This tiny park which serves as part of the approach to the Washington Bridge is named in honor of World War I soldier Corporal Richard J. McNally. McNally lived at 392 Fort Washington Avenue in Washington Heights. He served in Company M of the 107th Infantry, and was killed in action on September 29, 1918, shortly before hostilities ceased.
The original design for the Washington Bridge was determined by a competition in the 1880s, which was won by Charles Conrad Schneider. After reviewing Schneider’s plans, however, the project was deemed too expensive, and his proposal was combined with the simpler design of second-place finisher William Hildebrand. The result was what many consider the finest steel-arched bridge of the 19th century, a bridge that was described as the “glory of the Harlem River.” Approaches to the bridge were made of arched masonry, which gave way to two broad steel spans, one across the Harlem River and the other across the tracks of the New York Central Railroad. The bridge also includes a decorative cast-iron cornice and balustrade. Aside from its aesthetic appeal, the bridge was also technically innovative, as it was the first arched bridge to use plated girders. Opened in 1889, the bridge was named in honor of the centennial of George Washington’s (1732-1799) inauguration as president. Washington Bridge is the third oldest surviving bridge in the city, after the High Bridge and the Brooklyn Bridge.
The surrounding neighborhood of Washington Heights was named for the brilliant military leader and our nation’s first president because of the history of the area. Nearby Laurel Hill Terrace dates back to the time before the Revolution when it was covered with Laurel bushes. During the Revolutionary War, the Continental Army constructed a fort on a westerly ridge at what is now Fort Washington Avenue, between 181st and 186th Streets. Washington’s outnumbered troops lost the fort on November 16, 1776, as part of his unsuccessful defense of Manhattan. On November 25, 1783, exactly seven years after the city was evacuated by the Americans, Washington and his army returned triumphantly to watch the British retreat. Washington later lived in Manhattan from 1789-90 when the city served as the fledgling nation’s capital.
During the mid-18th century, Washington Heights became an exclusive retreat for prominent New Yorkers. By 1904, the Broadway subway line stretched up to the southern portion of the neighborhood, and was extended northward in 1906. This transportation improvement led to the widespread growth of the area. In 1912, developers built the Polo Grounds stadium on 155th Street, at Coogan’s Bluff, where the New York Giants played baseball from 1913 until 1957, when they left for San Francisco. In 1931, the George Washington Bridge was completed, thereby linking New Jersey with 181st Street in Manhattan. In 1932, the 8th Avenue subway opened on the west side to serve the growing community. The population of Washington Heights continued to swell in the 1980s, when it attracted the largest number of immigrants of any neighborhood in New York City.

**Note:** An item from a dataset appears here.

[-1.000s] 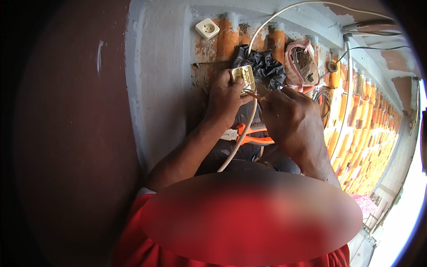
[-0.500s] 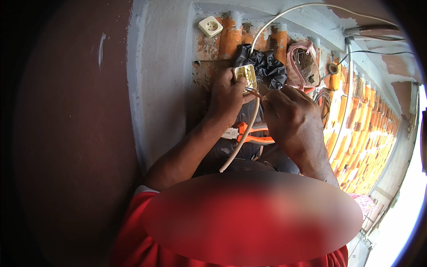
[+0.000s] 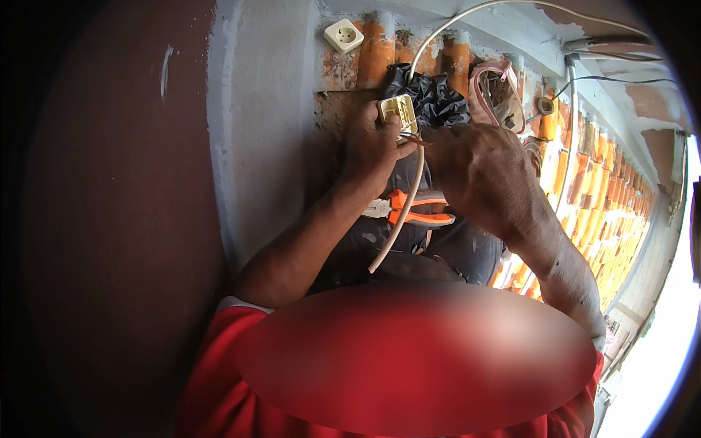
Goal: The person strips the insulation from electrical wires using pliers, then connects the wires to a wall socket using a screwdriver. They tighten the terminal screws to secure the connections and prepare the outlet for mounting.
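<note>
My left hand point(image 3: 372, 146) is closed around a small cream socket body point(image 3: 398, 109) with brass-coloured metal parts inside, its thumb pressing on the lower part. Close to its lower right edge, my right hand point(image 3: 478, 164) has its fingers curled together; what they grip is hidden. Thin dark and brownish strands point(image 3: 411, 137) show between the socket and those fingers. A cream cable point(image 3: 410, 197) hangs down past the socket, its cut end over my lap. Pliers point(image 3: 416, 209) with orange handles lie across my legs below the hands.
A cream wall socket point(image 3: 343, 36) lies at the far left on orange tiles. Beyond my hands is a crumpled black plastic bag point(image 3: 438, 102), beside an open pink pouch point(image 3: 485, 93). A roll of tape point(image 3: 545, 106) sits farther right. A grey-edged brown wall point(image 3: 124, 190) stands left.
My right forearm has swung outward to the right, its hand still near the socket. The socket and left hand have shifted slightly up and left. The cable's loose end has moved a little right.
</note>
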Tool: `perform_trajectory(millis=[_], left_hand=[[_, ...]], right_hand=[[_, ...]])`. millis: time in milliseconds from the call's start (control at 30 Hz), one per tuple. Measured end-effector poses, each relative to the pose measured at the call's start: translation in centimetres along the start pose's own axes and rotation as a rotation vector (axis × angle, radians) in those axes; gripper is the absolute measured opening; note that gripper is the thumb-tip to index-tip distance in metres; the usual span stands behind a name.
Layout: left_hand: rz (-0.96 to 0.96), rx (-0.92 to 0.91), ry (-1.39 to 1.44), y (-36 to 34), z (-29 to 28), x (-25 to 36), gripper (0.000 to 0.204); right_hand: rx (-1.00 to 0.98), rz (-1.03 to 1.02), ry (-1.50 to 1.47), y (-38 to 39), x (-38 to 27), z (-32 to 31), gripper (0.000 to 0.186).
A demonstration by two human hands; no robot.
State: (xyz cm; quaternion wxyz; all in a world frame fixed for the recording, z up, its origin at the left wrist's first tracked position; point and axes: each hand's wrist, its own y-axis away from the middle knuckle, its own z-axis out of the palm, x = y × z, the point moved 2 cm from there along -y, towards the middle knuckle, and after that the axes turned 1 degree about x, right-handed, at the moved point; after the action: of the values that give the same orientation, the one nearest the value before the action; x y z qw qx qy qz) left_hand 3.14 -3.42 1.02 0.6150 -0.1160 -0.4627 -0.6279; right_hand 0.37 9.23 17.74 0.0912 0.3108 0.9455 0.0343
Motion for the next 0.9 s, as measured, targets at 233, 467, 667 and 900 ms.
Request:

Parcels of land in the area, including this site, were acquired by the City between 1876 and 1895 to create Highbridge Park which boasts important natural assets including open vistas and an unusual geologic makeup. Among its strongest features are the magnificent cliffs and large rock outcroppings that dominate the park. On December 14, 1920, the Board of Aldermen named this small section of the park McNally Plaza and erected a plaque to honor the local soldier who had recently been killed in World War I.